李希坦特塔勒林蔭道周邊茂密的樹林。本文圖/IC
屠格涅夫在給福樓拜寫的一封信中激動地說:巴登-巴登的空氣沁人心脾,要來。10年前,我沖著德國浪漫主義和古典主義音樂的衣缽傳人勃拉姆斯來過之后,又在不同季節不斷重訪。畢竟挨著黑森林,這個19世紀的療養名城確實如常來捧場的一眾歐洲文人所言,有著比一般的歐洲城市質量更好的空氣。不過來的次數多了,巴登-巴登最令人想念的,卻是這里的裸體溫泉。
走在巴登-巴登的李希坦特塔勒林蔭道上,常看見身穿華服西裝的人直著腰板,步姿優雅。初來之時,你對這個小城的觸感,很容易與馬可·吐溫的《流浪漢在海外》產生共鳴:“……滿是偽君子,都挺假的,還勢利眼。”可是一旦走進小城中心的弗里德里希裸體溫泉,一絲不掛與陌生人坦然切換在17道溫泉之間時,自然和真實不再需要藏在楚楚衣冠背后。在德國,裸體泡溫泉很常見,穿著衣物進公共桑拿間反而顯得奇怪。

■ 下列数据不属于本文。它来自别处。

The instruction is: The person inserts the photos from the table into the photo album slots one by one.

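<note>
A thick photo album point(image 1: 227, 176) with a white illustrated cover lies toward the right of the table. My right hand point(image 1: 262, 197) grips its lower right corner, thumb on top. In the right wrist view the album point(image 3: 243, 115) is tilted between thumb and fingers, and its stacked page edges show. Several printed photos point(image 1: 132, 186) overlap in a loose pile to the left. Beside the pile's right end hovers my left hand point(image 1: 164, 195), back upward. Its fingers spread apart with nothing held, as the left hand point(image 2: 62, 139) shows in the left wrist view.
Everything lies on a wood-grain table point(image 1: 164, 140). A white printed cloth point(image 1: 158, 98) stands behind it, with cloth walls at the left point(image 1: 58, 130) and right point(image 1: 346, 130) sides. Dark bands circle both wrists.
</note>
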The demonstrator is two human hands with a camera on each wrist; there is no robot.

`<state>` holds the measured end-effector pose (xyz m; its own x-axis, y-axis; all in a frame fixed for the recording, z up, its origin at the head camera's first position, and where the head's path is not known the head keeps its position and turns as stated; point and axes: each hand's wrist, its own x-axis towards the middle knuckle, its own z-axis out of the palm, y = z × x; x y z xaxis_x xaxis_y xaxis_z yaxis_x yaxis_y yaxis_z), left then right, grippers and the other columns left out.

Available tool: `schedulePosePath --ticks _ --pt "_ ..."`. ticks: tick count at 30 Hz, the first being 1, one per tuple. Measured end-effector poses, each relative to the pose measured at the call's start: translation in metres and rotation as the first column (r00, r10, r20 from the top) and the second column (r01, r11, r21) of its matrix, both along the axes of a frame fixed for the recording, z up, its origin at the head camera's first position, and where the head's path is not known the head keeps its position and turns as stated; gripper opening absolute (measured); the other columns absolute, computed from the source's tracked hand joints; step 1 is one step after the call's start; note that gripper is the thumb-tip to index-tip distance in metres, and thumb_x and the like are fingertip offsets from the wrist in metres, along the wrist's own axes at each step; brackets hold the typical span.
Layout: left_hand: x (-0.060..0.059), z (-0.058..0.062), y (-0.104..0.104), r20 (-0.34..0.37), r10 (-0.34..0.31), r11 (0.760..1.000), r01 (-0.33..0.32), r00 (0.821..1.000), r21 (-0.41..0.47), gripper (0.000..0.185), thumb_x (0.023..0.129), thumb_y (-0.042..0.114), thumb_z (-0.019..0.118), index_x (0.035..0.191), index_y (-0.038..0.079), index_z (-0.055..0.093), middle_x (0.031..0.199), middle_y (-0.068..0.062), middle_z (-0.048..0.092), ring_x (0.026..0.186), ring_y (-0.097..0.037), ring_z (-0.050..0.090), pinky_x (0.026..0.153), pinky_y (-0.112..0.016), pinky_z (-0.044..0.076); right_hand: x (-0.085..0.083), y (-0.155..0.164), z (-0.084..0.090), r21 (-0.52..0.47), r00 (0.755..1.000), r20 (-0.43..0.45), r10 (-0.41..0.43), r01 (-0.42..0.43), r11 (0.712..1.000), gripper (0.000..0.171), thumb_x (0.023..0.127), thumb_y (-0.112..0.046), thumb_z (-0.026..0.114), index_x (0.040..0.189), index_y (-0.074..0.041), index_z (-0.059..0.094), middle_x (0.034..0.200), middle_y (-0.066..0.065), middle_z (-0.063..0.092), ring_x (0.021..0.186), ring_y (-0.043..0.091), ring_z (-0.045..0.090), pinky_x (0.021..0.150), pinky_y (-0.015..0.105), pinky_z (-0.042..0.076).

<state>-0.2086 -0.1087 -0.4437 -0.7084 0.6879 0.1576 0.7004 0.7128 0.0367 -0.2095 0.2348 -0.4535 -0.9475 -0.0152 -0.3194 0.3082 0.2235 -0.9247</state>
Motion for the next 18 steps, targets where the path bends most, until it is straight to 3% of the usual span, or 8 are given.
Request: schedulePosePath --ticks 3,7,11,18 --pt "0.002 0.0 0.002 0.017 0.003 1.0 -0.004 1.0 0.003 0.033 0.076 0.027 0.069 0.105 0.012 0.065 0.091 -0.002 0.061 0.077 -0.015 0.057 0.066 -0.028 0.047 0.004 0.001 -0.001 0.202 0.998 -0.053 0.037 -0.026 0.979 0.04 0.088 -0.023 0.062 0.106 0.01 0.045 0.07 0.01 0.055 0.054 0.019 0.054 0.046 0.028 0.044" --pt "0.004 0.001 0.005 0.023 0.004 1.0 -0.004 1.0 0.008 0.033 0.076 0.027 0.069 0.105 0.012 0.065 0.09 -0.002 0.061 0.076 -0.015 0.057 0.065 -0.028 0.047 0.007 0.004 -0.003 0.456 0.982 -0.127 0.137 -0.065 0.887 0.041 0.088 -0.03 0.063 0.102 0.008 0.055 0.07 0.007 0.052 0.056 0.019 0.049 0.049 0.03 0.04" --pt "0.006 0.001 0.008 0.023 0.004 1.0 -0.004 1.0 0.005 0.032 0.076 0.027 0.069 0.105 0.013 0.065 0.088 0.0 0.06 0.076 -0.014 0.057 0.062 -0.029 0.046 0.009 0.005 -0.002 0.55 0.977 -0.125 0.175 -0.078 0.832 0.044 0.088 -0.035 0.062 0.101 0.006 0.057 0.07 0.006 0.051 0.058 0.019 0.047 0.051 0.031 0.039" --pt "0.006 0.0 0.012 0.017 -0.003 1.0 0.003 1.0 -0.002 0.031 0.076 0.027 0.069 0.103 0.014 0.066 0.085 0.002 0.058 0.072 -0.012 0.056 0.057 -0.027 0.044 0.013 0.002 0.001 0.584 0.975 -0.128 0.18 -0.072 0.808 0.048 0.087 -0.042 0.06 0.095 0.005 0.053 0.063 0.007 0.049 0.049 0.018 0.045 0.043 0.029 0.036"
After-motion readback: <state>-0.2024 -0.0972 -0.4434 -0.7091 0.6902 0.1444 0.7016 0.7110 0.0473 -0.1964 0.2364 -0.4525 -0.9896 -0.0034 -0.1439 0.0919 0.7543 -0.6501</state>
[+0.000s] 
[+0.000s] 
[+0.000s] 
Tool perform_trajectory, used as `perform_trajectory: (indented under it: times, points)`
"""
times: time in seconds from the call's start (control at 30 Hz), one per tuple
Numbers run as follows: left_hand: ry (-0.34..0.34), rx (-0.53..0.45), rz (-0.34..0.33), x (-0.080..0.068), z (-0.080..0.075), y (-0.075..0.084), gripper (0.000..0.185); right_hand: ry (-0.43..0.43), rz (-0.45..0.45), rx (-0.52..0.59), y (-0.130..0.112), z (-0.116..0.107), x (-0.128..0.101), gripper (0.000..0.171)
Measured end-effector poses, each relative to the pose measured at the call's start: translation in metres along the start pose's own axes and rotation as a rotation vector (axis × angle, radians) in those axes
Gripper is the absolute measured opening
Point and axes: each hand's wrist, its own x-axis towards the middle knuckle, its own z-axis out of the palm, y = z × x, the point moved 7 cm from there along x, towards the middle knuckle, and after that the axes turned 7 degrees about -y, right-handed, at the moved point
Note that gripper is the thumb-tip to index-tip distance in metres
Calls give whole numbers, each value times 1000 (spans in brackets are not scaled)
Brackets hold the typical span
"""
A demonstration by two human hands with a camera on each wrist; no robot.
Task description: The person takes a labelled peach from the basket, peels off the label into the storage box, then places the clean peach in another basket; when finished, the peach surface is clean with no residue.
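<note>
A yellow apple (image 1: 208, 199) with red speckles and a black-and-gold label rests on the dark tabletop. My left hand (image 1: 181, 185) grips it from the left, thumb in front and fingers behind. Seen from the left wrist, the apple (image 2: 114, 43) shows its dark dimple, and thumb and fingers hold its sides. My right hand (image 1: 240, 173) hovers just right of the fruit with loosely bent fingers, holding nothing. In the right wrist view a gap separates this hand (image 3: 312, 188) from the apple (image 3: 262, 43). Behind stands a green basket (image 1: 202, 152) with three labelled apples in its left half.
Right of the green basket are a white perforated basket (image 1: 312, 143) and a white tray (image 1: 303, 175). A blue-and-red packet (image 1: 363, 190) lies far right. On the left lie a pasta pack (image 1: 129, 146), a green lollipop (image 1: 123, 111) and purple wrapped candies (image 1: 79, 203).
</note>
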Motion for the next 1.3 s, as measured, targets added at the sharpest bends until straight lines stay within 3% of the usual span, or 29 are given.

在如此身心放松的環境里,雜念也以最快速度放下。那時最專注的,只剩下仰頭接受文藝復興風格的寬敞穹頂下,千萬水蒸分子緩緩飄落,微微滲入體膚,氤氳熨帖。進溫泉區之前,有幾處帶水龍頭的溫泉池。溫泉除了泡,原來還可以喝,而且據說對身體很好。不過也不能多喝,否則礦物質攝入過多,身體吃不消,據說“會醉”。
馬可·吐溫接下去寫的是,他“把關節炎癥留在了巴登-巴登”。這句話被復刻到了今天這幢19世紀羅馬與愛爾蘭混合建筑風格溫泉中心的小廣告上。